In his Easter Urbi et orbi (to the city and the world), Pope Benedict XVI called Christians to witness to the Risen Christ.
The Holy Father stated: "Christ is risen! Peace to you! Today we celebrate the great mystery, the foundation of Christian faith and hope: Jesus of Nazareth, the Crucified One, has risen from the dead on the third day according to the Scriptures. We listen today with renewed emotion to the announcement proclaimed by the angels on the dawn of the first day after the Sabbath, to Mary of Magdala and to the women at the sepulchre: 'Why do you search among the dead for one who is alive? He is not here, He is risen!' (Lk 24:5-6).
"It is not difficult to imagine the feelings of these women at that moment: feelings of sadness and dismay at the death of their Lord, feelings of disbelief and amazement before a fact too astonishing to be true. But the tomb was open and empty: the body was no longer there. Peter and John, having been informed of this by the women, ran to the sepulchre and found that they were right. The faith of the Apostles in Jesus, the expected Messiah, had been submitted to a severe trial by the scandal of the cross. At his arrest, his condemnation and death, they were dispersed. Now they are together again, perplexed and bewildered. But the Risen One himself comes in response to their thirst for greater certainty. This encounter was not a dream or an illusion or a subjective imagination; it was a real experience, even if unexpected, and all the more striking for that reason. 'Jesus came and stood among them and said to them, "peace be with you!'" (Jn 20:19).

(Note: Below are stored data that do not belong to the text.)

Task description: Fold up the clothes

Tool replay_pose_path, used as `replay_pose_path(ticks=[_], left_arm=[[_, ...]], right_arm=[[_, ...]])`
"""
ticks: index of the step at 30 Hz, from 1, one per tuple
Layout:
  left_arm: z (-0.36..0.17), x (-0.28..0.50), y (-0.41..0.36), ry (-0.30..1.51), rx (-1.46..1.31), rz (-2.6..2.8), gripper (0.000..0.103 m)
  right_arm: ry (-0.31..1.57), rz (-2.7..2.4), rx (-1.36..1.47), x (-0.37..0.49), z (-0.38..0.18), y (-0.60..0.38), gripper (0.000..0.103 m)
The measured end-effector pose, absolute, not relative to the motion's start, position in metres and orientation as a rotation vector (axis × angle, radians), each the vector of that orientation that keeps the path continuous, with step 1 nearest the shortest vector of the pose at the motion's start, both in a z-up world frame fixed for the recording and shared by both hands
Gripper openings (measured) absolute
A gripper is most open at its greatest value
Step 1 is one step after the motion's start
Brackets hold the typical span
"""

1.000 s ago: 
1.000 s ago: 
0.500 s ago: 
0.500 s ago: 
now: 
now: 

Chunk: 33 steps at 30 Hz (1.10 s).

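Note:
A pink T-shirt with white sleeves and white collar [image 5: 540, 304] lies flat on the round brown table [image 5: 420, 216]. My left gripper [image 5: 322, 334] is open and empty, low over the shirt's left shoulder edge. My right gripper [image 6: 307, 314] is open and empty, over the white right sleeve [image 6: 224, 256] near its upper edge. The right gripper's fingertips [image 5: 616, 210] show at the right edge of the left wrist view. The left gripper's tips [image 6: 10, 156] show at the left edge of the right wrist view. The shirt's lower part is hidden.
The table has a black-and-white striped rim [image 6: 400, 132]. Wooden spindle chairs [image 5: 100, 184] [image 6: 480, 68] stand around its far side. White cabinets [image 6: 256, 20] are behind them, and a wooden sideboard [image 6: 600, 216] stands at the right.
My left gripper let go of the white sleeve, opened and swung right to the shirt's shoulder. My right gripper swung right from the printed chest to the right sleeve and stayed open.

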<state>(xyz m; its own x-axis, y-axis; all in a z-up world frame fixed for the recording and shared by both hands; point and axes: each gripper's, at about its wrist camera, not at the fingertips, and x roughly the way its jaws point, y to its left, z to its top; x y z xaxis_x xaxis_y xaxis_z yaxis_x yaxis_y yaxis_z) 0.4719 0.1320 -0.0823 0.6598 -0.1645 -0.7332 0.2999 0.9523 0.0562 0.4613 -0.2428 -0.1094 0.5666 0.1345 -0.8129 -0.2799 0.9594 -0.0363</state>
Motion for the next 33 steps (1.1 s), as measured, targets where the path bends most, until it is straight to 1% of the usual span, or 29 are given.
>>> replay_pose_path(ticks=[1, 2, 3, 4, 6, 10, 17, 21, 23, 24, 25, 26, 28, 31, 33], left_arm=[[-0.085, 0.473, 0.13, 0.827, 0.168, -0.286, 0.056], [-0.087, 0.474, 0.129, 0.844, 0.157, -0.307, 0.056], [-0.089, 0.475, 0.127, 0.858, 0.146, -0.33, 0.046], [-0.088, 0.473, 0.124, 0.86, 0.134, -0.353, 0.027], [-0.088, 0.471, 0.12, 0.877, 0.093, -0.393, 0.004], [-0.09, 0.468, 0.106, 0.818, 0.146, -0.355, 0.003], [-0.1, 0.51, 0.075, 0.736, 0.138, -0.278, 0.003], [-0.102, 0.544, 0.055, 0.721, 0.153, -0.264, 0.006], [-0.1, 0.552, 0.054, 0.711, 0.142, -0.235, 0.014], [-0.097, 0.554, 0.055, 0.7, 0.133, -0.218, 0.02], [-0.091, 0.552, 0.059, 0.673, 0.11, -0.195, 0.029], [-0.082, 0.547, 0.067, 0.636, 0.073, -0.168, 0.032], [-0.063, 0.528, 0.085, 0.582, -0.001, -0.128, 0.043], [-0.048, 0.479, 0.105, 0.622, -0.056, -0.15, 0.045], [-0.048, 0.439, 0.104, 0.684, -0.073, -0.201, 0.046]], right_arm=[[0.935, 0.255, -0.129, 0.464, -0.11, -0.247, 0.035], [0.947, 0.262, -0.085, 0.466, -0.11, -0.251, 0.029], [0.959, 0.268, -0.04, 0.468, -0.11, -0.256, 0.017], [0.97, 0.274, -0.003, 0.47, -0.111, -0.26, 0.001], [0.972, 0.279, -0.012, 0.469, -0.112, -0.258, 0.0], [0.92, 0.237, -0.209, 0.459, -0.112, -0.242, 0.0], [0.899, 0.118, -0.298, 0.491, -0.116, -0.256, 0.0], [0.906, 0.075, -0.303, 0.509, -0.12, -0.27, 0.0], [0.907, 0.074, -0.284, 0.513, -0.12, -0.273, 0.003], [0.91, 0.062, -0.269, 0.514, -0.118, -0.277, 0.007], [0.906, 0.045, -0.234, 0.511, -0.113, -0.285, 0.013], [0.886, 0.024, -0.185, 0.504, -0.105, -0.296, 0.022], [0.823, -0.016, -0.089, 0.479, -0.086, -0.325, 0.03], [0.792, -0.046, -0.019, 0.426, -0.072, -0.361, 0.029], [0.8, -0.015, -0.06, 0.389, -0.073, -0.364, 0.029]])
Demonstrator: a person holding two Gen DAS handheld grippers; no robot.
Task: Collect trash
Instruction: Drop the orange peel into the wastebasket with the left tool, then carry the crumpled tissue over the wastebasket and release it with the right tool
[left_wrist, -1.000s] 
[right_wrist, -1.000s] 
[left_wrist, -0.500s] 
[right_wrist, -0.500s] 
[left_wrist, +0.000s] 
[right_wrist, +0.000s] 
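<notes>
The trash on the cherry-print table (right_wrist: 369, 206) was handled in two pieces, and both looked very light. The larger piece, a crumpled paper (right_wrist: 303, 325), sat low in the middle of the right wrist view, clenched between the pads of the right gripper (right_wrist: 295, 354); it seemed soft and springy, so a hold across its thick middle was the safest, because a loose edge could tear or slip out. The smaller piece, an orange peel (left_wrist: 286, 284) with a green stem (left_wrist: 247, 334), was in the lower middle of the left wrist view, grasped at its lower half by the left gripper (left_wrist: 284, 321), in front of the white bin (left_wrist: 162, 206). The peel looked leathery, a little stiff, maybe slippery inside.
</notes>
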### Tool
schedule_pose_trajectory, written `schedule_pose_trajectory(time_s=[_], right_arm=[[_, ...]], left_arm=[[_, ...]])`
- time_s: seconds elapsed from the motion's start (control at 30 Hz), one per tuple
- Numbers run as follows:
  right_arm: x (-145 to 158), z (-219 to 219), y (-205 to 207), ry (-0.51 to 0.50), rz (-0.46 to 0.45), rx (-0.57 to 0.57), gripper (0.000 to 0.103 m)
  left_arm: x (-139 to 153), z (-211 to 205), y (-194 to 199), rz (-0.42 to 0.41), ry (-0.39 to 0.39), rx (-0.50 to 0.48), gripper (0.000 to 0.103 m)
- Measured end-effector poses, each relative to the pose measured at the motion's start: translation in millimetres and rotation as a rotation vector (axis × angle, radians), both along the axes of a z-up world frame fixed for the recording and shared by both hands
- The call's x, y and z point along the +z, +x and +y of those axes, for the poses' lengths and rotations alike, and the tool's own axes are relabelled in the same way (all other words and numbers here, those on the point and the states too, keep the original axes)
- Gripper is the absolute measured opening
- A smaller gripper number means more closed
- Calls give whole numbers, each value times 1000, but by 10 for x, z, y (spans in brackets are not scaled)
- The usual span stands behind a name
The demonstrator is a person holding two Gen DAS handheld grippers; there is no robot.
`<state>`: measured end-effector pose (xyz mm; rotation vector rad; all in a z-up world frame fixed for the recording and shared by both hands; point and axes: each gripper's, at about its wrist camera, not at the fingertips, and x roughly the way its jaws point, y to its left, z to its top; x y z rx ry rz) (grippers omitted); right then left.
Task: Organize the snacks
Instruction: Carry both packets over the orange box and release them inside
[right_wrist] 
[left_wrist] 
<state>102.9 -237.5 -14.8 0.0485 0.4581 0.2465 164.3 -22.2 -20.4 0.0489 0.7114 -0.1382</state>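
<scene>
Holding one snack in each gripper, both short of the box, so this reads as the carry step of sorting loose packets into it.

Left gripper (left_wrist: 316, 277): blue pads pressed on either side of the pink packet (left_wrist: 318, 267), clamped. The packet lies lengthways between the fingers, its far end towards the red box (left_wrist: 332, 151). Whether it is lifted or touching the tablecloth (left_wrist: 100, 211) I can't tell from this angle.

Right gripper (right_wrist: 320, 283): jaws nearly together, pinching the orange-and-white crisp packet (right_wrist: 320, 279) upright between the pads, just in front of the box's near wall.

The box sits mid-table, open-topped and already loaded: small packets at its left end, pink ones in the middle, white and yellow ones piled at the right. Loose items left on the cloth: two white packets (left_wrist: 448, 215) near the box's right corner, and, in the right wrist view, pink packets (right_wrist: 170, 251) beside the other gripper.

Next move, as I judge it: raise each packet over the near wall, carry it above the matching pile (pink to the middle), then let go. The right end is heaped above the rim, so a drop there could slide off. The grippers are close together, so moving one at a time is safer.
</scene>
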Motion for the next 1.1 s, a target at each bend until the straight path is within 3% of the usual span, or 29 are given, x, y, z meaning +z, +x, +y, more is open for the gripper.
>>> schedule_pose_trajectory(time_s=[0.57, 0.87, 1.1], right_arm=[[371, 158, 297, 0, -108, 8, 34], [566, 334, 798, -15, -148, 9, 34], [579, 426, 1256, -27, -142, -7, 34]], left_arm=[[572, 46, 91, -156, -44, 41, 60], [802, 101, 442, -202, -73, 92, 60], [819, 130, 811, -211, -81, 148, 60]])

"At these words their faith, which was almost spent within them, was re-kindled. The Apostles told Thomas who had been absent from that first extraordinary encounter: Yes, the Lord has fulfilled all that he foretold; he is truly risen and we have seen and touched him! Thomas, however, remained doubtful and perplexed. When Jesus came for a second time, eight days later in the Upper Room, he said to him: 'put your finger here and see My hands; and put out your hand and place it in my side; do not be faithless, but believing!' The Apostle's response is a moving profession of faith: "My Lord and my God!" (Jn 20:27-28).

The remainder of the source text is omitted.